**Exercise instructions:** Reproduce the entire listing exactly as written, apart from its pictures.
** Opening Material provided block **
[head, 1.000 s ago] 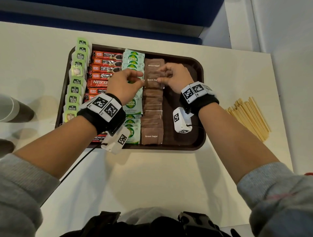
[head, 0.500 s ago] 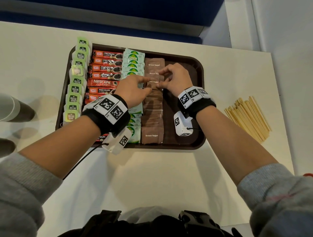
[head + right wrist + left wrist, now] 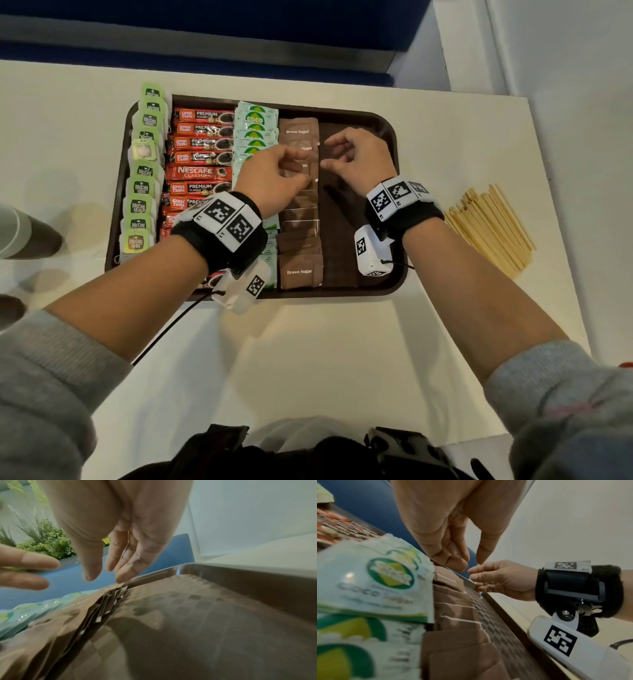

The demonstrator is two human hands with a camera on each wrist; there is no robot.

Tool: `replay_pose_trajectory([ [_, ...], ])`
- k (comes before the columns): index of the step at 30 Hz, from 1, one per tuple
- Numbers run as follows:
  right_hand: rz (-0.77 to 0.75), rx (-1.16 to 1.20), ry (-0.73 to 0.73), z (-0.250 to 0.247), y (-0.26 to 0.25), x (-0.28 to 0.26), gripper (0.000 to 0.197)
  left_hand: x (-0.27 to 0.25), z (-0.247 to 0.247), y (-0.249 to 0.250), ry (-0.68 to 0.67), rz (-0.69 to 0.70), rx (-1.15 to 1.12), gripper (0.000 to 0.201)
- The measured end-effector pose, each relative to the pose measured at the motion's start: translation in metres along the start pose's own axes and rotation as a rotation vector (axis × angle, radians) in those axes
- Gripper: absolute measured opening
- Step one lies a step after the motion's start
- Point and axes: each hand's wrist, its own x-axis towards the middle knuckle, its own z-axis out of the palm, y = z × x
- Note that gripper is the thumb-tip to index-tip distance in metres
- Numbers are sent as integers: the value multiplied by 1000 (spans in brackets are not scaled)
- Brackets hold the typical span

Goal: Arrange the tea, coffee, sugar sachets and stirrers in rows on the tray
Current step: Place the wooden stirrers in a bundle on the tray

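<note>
Now we hover both hands over the tray, empty, fingers loosely curled: left hand above the brown sugar row, right hand nearer the stirrers, lying diagonal at frame right on the bench.

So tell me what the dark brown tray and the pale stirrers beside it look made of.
Dark brown tray: probably moulded plastic, with a glossy rim and a chequered textured floor. Pale stirrers: likely wood, being matt, light tan flat sticks.
</note>
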Motion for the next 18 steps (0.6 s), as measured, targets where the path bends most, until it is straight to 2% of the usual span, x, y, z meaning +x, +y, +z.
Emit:
replay_pose_trajectory([
  [5,95,8,100,-36,25,-34,25,-9,40,25,-101,3,-67,27],
  [8,170,-35,138,-65,57,-63,30,-20,76,42,-209,14,-62,26],
  [10,252,-100,110,-84,84,-79,45,-28,102,52,-258,16,-38,26],
  [15,495,-271,6,-132,153,-113,102,-42,178,74,-370,-66,8,38],
  [18,559,-432,-84,-152,184,-120,130,-42,216,85,-372,-124,45,46],
])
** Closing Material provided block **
**Your response:**
[head, 1.000 s ago] 
[head, 0.500 s ago] 
[head + right wrist + left wrist, now] 

The demonstrator is two human hands with a camera on each wrist; there is no robot.

Tool: `replay_pose_trajectory([ [_, ...], ])`
- k (comes before the columns): index of the step at 30 Hz, from 1, one per tuple
- Numbers run as follows:
  right_hand: rz (-0.77 to 0.75), rx (-1.16 to 1.20), ry (-0.73 to 0.73), z (-0.250 to 0.247), y (-0.26 to 0.25), x (-0.28 to 0.26), gripper (0.000 to 0.197)
  left_hand: x (-0.27 to 0.25), z (-0.247 to 0.247), y (-0.249 to 0.250), ry (-0.68 to 0.67), rz (-0.69 to 0.70), rx (-1.15 to 1.12), gripper (0.000 to 0.201)
- The measured end-effector pose, each relative to the pose measured at the motion's start: translation in metres along the start pose's own axes and rotation as a rotation vector (axis × angle, radians) in those axes
- Gripper: absolute measured opening
- Step one lies a step after the motion's start
- Point and axes: each hand's wrist, its own x-axis towards the middle knuckle, its own z-axis out of the palm, y = z × x
- Note that gripper is the thumb-tip to index-tip distance in metres
- Numbers are sent as integers: the value multiplied by 1000 (spans in brackets are not scaled)
- Brackets hold the typical span

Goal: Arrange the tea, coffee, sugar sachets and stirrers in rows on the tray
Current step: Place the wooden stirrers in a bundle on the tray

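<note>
Now we hover both hands over the tray, empty, fingers loosely curled: left hand above the brown sugar row, right hand nearer the stirrers, lying diagonal at frame right on the bench.

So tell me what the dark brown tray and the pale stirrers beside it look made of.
Dark brown tray: probably moulded plastic, with a glossy rim and a chequered textured floor. Pale stirrers: likely wood, being matt, light tan flat sticks.
</note>
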Motion for the next 18 steps (0.6 s), as measured, targets where the path bends most, until it is straight to 2% of the usual span, x, y, z meaning +x, +y, +z.
Emit:
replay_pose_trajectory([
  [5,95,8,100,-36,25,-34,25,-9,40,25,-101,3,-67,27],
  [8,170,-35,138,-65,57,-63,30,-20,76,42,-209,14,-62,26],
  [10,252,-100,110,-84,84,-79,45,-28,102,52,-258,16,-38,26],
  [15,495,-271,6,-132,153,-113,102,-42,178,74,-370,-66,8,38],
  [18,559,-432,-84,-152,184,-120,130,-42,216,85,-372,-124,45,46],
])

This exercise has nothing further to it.